-- Dataset section follows --
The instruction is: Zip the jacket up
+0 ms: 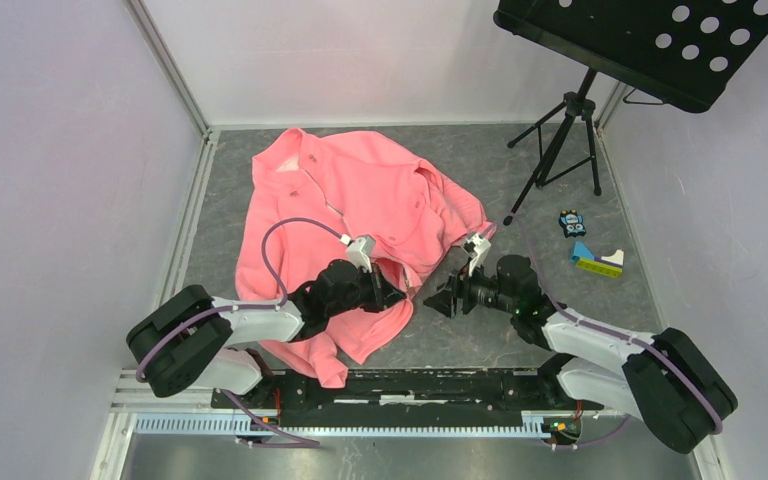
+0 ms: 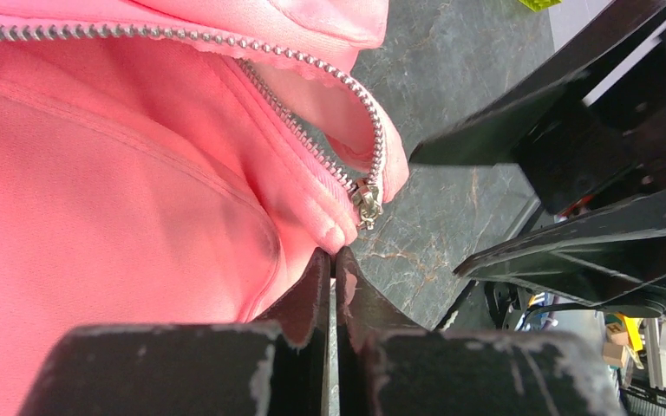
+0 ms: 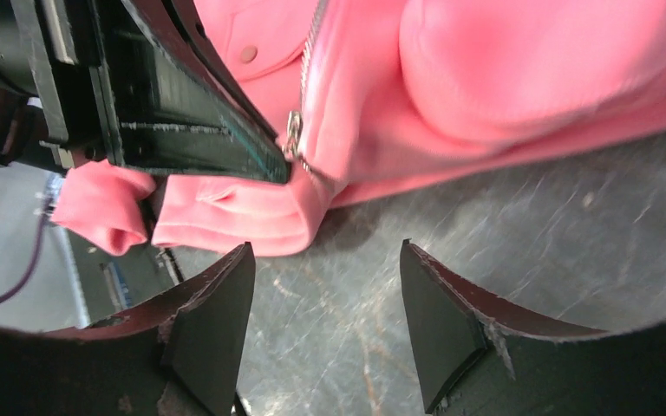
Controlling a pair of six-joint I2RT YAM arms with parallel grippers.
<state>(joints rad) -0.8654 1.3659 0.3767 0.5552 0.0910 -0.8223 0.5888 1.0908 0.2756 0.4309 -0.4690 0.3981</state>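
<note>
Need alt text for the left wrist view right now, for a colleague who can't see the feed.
The left gripper is closed on the hem of the pink jacket, just below the metal zipper slider. The right gripper sits open at the frame's right side, over the grey table.

Soft matt fleece jacket [image 1: 360,190], metal zipper [image 2: 299,128]

The pink jacket [image 1: 360,190] lies spread on the grey table [image 1: 440,345]. My left jaws are at its near hem, my right jaws just beside that hem, over bare table. A black music stand [image 1: 600,30] is far right.
</note>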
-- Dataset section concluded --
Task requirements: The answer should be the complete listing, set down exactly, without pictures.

Answer for the task:
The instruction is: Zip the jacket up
+0 ms: 
+0 ms: 
+0 ms: 
Controlling a pair of six-joint I2RT YAM arms with parallel grippers.
<state>(joints rad) -0.8654 1.3659 0.3767 0.5552 0.0910 -0.8223 0.5888 1.0908 0.2756 0.4309 -0.4690 0.3981</state>
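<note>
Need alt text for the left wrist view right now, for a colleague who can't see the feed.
The left gripper is closed on the hem of the pink jacket, just below the metal zipper slider. The right gripper sits open at the frame's right side, over the grey table.

Soft matt fleece jacket [image 1: 360,190], metal zipper [image 2: 299,128]

The pink jacket [image 1: 360,190] lies spread on the grey table [image 1: 440,345]. My left jaws are at its near hem, my right jaws just beside that hem, over bare table. A black music stand [image 1: 600,30] is far right.
</note>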

Output for this exercise is complete.